TASK INSTRUCTIONS: Output the listing exactly, leaving nothing out.
[[ PROVIDED DATA, beginning ]]
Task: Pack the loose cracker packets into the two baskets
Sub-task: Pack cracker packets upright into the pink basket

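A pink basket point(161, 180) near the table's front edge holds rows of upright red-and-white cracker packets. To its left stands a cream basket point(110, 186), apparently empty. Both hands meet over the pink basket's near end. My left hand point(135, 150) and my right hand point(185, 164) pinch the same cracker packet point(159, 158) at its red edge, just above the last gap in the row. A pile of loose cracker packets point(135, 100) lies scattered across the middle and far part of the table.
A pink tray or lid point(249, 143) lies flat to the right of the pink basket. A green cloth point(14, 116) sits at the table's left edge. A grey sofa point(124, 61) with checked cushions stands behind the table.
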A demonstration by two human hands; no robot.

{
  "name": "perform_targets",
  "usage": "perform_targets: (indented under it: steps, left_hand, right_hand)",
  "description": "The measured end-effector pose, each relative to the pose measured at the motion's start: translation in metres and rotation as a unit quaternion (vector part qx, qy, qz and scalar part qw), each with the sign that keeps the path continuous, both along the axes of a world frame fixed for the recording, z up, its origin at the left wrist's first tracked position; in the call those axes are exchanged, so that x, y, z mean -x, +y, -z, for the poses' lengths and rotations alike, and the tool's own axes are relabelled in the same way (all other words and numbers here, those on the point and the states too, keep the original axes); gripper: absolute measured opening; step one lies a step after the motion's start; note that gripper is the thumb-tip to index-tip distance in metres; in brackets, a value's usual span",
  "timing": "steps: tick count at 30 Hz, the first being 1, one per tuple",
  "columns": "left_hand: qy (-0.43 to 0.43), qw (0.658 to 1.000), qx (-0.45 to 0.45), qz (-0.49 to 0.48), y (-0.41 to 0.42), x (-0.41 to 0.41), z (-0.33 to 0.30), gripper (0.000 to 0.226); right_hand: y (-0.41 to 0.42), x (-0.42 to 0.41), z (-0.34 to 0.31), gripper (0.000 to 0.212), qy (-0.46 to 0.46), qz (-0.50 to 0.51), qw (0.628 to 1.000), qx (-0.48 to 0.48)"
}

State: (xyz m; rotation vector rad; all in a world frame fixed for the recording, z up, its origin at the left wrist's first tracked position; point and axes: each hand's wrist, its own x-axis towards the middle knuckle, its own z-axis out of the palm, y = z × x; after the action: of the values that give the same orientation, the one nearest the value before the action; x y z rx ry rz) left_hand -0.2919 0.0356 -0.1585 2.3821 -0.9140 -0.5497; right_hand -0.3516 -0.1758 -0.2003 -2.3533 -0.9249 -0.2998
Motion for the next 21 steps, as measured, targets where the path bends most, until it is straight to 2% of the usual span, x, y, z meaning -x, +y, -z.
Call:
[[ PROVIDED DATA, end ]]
ANSWER SECTION:
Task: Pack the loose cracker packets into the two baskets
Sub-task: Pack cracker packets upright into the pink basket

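A pink basket point(161, 180) near the table's front edge holds rows of upright red-and-white cracker packets. To its left stands a cream basket point(110, 186), apparently empty. Both hands meet over the pink basket's near end. My left hand point(135, 150) and my right hand point(185, 164) pinch the same cracker packet point(159, 158) at its red edge, just above the last gap in the row. A pile of loose cracker packets point(135, 100) lies scattered across the middle and far part of the table.
A pink tray or lid point(249, 143) lies flat to the right of the pink basket. A green cloth point(14, 116) sits at the table's left edge. A grey sofa point(124, 61) with checked cushions stands behind the table.
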A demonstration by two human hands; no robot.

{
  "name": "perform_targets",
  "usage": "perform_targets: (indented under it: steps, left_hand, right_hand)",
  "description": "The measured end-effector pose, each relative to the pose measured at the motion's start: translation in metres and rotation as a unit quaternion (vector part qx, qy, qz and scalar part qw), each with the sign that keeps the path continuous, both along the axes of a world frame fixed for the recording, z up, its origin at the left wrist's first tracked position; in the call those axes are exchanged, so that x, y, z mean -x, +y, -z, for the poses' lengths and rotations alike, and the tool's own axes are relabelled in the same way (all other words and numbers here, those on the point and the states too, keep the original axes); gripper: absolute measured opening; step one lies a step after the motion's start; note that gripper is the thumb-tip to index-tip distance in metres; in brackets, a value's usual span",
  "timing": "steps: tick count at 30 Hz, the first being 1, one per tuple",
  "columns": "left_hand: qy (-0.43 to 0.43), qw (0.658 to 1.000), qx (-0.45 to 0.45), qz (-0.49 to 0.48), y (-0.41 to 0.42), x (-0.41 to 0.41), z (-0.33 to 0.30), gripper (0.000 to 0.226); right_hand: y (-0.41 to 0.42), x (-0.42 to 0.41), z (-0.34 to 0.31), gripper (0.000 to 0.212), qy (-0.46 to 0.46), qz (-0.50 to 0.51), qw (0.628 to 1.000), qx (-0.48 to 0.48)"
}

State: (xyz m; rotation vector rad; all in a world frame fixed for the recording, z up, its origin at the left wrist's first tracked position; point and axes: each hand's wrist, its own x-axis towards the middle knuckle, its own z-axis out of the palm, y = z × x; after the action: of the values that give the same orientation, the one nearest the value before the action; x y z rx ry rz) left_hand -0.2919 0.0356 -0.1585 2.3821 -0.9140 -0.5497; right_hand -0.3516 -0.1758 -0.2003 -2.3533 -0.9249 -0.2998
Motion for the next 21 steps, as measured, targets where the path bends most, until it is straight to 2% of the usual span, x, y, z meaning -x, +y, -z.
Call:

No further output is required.